They marched by the thousands, on campuses from coast to coast. At different times they chose different targets: the Pentagon, Presidents Nixon and Johnson, the draft, Dow Chemical. But the students all acted from a common belief that the Vietnam War was wrong. As that conflict escalated, the protests grew in strength, and some turned violent. They also triggered a backlash.
Getting Started In many ways the student protests at the University of Wisconsin mirrored those taking place on campuses across the country. The first substantial demonstration, in October 1963, occurred when there were only American military advisers in Vietnam, and it opposed the government's support for Ngo Dinh Diem, the repressive president of South Vietnam. Some early antiwar events were organized by faculty, such as the teach-in on April 1, 1965, that future Chancellor William Sewell put together. It was the second such teach-in in the nation and came only a few weeks after the first American combat troops arrived in Vietnam. Some teach-ins involved only lectures and discussion; some combined theory with practical steps, such as the 15,000 who marched from the University of California at Berkeley towards the Oakland Army Terminal in October 1965.
Protesting the Draft Demonstrations grew in 1966, spurred by a change in the Selective Service System's draft policy that exposed students in the bottom of half of their classes to the possibility that their deferments would be revoked and they would be drafted. Teach-ins changed to sit-ins — student take-overs of administration offices. A three-day event at the University of Chicago got national attention in May 1966, and University of Wisconsin students also staged their own occupation of an administration building that month. The Madison draft protest, which drew several thousand students to one rally, was peacefully resolved by a promise that the faculty would review the school's draft policy. But tensions rose at campuses like Cornell, where students tried to organize a national burn-your-draft-card movement; and Harvard, where protesters trapped Secretary of Defense Robert McNamara in a police car and assailed him with questions about the war.

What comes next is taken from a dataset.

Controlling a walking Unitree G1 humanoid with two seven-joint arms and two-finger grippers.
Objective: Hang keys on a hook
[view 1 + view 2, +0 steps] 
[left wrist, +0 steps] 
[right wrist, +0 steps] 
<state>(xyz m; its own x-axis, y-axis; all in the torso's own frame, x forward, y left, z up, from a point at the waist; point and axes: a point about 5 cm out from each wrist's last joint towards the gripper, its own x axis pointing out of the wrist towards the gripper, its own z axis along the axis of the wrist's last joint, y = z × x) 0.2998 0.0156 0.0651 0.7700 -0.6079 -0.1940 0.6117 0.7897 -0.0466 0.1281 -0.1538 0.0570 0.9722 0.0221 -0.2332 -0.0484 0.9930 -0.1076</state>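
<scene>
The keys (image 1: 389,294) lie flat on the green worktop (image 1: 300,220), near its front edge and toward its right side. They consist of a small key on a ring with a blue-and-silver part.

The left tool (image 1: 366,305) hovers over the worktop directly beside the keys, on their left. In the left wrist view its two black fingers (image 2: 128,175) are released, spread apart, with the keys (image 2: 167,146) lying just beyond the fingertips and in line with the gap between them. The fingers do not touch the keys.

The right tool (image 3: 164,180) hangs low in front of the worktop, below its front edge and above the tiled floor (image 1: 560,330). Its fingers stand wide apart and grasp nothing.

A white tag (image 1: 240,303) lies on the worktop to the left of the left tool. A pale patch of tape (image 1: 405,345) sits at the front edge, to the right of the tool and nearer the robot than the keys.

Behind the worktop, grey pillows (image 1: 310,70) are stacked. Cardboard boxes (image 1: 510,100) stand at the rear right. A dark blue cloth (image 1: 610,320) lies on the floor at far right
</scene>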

Anti-Dow Sentiment As 1967 began, many antiwar students continued traditional forms of dissent, writing letters to the editor and taking out advertisements in campus publications. But even as antiwar student body presidents were meeting with Secretary of State Dean Rusk, other students were planning sit-ins tied to napalm-maker Dow Chemicals attempts to recruit on campus. The first anti-Dow protests took place in October 1966, with more than a hundred occurring at colleges nationwide within a year. University of Wisconsin students staged their first Dow-related sit-in in February 1967, and when Dow returned that October, the protests and police response marked the first time that a campus antiwar demonstration had turned violent.
Violence on Campuses It would not be the last time violence broke out. Rough confrontations became much more common in the years that followed, culminating most horribly in the May 1970 shooting of 13 Kent State University students by National Guardsmen. Four of those Kent State students died. That event, combined with Nixon's invasion of Cambodia, led to protests at more than 1,300 college campuses, with some 500 closed by student and faculty strikes. ROTC facilities were attacked, and police and National Guard troops were dispatched to more than a hundred colleges. In August of that year, the antiwar protests at the University of Wisconsin took an ominous turn; a bomb destroyed the building holding the Army Math Research Center, killing one young scientist.

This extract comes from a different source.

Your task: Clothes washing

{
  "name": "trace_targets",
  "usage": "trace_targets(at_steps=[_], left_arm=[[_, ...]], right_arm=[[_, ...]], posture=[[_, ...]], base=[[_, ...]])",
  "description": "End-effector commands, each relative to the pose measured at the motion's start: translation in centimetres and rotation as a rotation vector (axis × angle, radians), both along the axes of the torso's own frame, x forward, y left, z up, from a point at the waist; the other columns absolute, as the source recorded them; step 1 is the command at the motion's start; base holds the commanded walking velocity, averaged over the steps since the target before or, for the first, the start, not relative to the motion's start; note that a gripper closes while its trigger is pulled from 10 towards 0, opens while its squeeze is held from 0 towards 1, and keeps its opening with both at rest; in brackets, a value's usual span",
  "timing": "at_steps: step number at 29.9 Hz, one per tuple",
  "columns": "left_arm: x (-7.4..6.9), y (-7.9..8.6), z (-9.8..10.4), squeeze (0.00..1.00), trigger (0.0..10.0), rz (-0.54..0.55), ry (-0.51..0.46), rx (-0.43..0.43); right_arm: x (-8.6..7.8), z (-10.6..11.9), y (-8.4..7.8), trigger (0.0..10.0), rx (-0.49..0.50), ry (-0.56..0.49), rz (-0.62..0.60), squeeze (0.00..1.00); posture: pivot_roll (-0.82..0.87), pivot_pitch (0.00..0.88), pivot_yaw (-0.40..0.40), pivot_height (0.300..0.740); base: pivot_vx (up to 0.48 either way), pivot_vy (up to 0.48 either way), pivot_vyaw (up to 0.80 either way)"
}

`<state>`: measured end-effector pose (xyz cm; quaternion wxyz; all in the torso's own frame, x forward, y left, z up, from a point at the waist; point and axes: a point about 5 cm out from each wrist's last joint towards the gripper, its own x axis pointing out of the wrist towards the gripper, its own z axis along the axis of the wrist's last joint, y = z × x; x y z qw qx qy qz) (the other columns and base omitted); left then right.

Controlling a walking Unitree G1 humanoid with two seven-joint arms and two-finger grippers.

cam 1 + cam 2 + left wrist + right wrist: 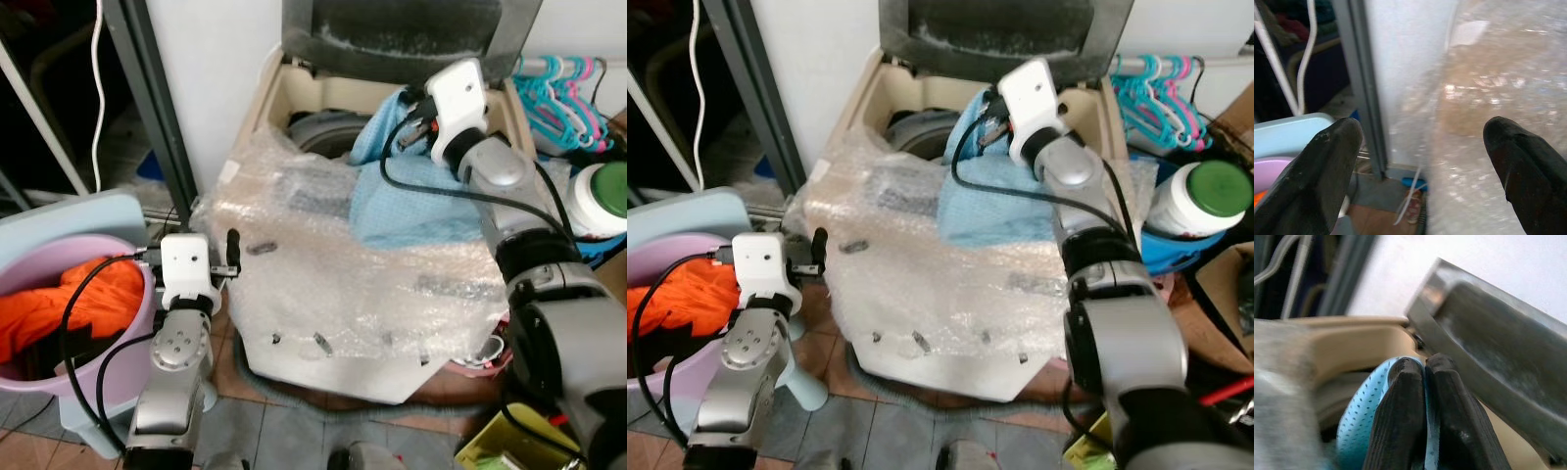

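Observation:
A top-loading washing machine [323, 284] wrapped in bubble wrap stands before me with its lid [411, 29] raised. A light blue cloth [411, 196] hangs from the tub opening over the front rim. My right gripper [1425, 367] is shut on the cloth's top edge, just under the lid; it is also seen from the head [416, 110]. My left gripper [223, 257] is open and empty, held low beside the machine's left corner. Next to it a pink basin [118, 362] holds orange clothes [88, 294].
A grey door-frame post [147, 108] rises left of the machine, with a white cable [98, 78] beyond it. Coloured hangers [558, 93] and a white jar with a green lid [607, 196] sit to the right. A yellow box [500, 446] lies on the floor.

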<state>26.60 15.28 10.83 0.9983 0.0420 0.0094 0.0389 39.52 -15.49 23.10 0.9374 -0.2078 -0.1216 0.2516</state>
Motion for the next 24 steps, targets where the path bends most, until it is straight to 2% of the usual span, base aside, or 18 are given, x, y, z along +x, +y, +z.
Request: trace_targets(at_steps=[1, 3, 5, 6, 7, 10, 11, 13, 14, 15, 20, 24], left_arm=[[0.0, 0.1, 0.0, 0.00, 10.0, 0.001, 0.008, 0.009], [0.0, 0.1, 0.0, 0.00, 10.0, 0.002, 0.009, 0.009], [-0.1, 0.1, -0.1, 0.00, 10.0, 0.004, 0.013, 0.008], [-0.1, 0.1, -0.1, 0.00, 10.0, 0.004, 0.013, 0.008], [-0.1, 0.2, -0.1, 0.00, 10.0, 0.004, 0.016, 0.008], [-0.1, 0.2, -0.2, 0.00, 10.0, 0.003, 0.018, 0.008], [-0.1, 0.2, -0.2, 0.00, 10.0, 0.001, 0.022, 0.007], [-0.1, 0.2, -0.3, 0.00, 10.0, -0.001, 0.024, 0.008], [-0.1, 0.2, -0.3, 0.00, 10.0, -0.005, 0.025, 0.010], [0.0, 0.2, -0.3, 0.00, 10.0, -0.008, 0.025, 0.012], [0.0, 0.2, -0.2, 0.00, 10.0, -0.001, 0.019, 0.011], [-0.1, 0.7, -0.2, 0.00, 10.0, 0.058, 0.032, 0.034]], right_arm=[[-0.5, 1.0, -0.9, 10.0, 0.014, -0.034, 0.022, 1.00], [-0.8, 1.1, -1.4, 10.0, 0.038, -0.032, 0.023, 1.00], [-1.4, 1.3, -2.9, 10.0, 0.101, -0.021, 0.025, 1.00], [-1.4, 1.3, -2.9, 10.0, 0.101, -0.021, 0.025, 1.00], [-1.8, 1.3, -3.5, 10.0, 0.133, -0.001, 0.034, 1.00], [-2.3, 1.1, -4.2, 10.0, 0.137, 0.031, 0.051, 1.00], [-3.2, 0.3, -4.9, 10.0, 0.100, 0.098, 0.097, 1.00], [-3.9, -0.7, -5.2, 10.0, 0.026, 0.164, 0.140, 1.00], [-4.5, -2.0, -5.5, 10.0, -0.051, 0.222, 0.157, 1.00], [-4.8, -2.8, -5.7, 10.0, -0.087, 0.254, 0.153, 1.00], [-4.8, -3.4, -5.2, 10.0, -0.038, 0.250, 0.113, 1.00], [-4.9, -3.3, -4.1, 10.0, 0.069, 0.166, 0.032, 1.00]], posture=[[-0.04, 0.000, -0.033, 0.740], [-0.04, 0.000, -0.032, 0.740], [-0.05, 0.000, -0.028, 0.740], [-0.05, 0.000, -0.028, 0.740], [-0.05, 0.000, -0.026, 0.740], [-0.05, 0.000, -0.025, 0.740], [-0.05, 0.000, -0.021, 0.740], [-0.06, 0.000, -0.019, 0.740], [-0.06, 0.000, -0.017, 0.740], [-0.06, 0.000, -0.017, 0.740], [-0.05, 0.000, -0.019, 0.740], [-0.04, 0.000, -0.022, 0.740]], base=[[0.000, 0.000, 0.00], [0.000, 0.000, 0.00], [0.000, 0.000, 0.00], [0.000, 0.000, 0.00], [0.000, 0.000, 0.00], [0.000, 0.000, 0.00], [0.000, 0.000, 0.00], [0.000, 0.000, 0.00], [0.000, 0.000, 0.00], [0.000, 0.000, 0.00], [0.000, 0.000, 0.00], [0.000, 0.000, 0.00]])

The Backlash Since the first wave of teach-ins hit campuses, the American government had been working to get its side of the story out at universities. For example, it supported the American Friends of Vietnam, a pro-administration group that held a rally in June 1965 at Michigan State University. The group could never match the intensity or numbers of antiwar demonstrations. But the violent consequences of some of those protests helped trigger a backlash of support for the government and targeted corporations like Dow. A record number of University of Wisconsin students signed up for Dow interviews in the wake of the October 1967 bloodshed. Wisconsin legislation held hearings denouncing student protests. And local newspaper editorials overwhelmingly supported Dow and criticized the students. The pro-war group Young Americans for Freedom saw increased enrollment in its University of Wisconsin chapter. A right-wing student newspaper was founded, the Badger Herald. And polls after the Dow protests showed that large majorities felt the demonstrations were "acts of disloyalty" against the soldiers in Vietnam that hurt the larger antiwar cause.